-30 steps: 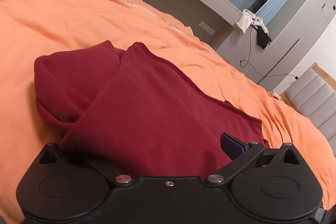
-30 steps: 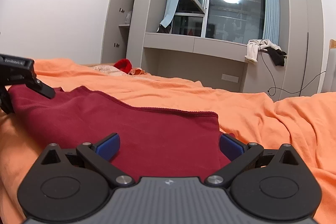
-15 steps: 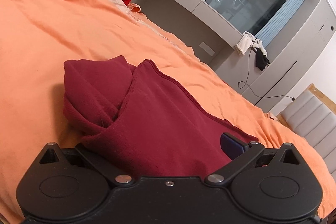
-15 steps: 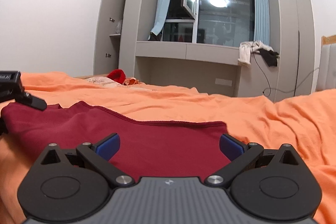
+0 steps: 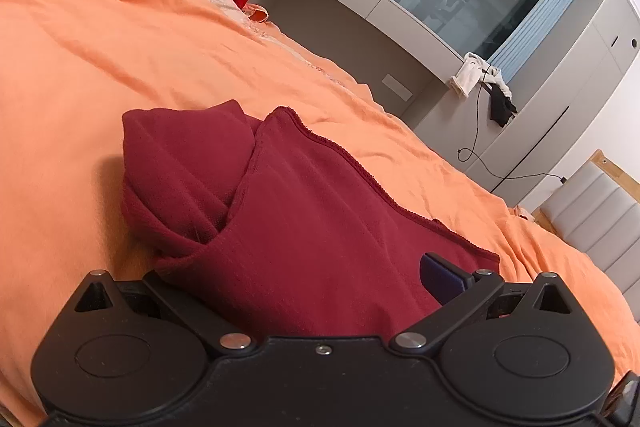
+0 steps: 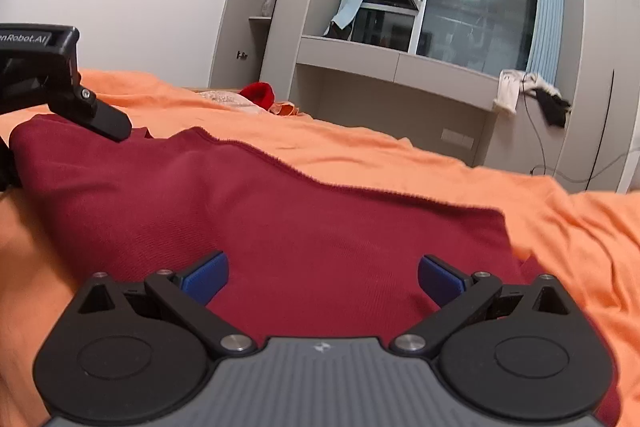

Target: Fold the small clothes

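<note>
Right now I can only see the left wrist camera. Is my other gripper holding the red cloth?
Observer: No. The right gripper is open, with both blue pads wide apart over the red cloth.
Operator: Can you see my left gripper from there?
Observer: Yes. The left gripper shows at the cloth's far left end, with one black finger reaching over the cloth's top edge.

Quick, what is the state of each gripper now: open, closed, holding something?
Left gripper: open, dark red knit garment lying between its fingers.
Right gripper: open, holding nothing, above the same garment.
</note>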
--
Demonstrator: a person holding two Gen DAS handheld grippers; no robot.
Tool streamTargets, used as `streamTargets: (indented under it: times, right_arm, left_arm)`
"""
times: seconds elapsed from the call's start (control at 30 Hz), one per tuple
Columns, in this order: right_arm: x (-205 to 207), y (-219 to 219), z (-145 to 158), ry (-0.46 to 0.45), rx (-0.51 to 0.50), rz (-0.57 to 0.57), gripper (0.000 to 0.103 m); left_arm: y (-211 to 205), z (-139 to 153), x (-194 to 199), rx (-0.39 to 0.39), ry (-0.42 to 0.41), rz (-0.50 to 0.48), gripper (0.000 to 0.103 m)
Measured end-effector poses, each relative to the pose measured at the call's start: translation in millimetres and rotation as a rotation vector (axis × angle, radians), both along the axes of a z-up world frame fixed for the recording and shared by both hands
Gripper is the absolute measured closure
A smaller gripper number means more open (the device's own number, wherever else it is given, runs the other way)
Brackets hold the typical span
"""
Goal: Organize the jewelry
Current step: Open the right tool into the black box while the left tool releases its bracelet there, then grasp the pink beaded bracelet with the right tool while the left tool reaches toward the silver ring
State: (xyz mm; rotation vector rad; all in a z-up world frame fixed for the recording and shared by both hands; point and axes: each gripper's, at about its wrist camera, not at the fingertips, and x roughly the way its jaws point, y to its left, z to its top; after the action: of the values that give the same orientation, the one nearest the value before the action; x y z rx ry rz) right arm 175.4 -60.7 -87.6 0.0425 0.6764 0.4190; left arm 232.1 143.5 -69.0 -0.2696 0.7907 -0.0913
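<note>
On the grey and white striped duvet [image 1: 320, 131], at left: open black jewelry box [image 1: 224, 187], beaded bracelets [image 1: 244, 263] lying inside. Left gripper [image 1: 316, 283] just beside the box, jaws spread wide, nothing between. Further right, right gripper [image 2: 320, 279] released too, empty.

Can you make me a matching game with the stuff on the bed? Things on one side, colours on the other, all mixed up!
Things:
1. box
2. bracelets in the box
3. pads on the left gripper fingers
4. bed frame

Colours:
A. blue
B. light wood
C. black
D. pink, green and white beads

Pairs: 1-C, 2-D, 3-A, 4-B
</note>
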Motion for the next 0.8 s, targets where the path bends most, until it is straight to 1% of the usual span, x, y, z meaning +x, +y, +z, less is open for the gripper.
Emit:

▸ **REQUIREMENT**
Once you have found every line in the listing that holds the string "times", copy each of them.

▸ **RESPONSE TO THE TASK**
Tool streamTargets, used as `streamTargets: (indented under it: times, right_arm, left_arm)`
times: seconds elapsed from the call's start (control at 30 Hz), one per tuple

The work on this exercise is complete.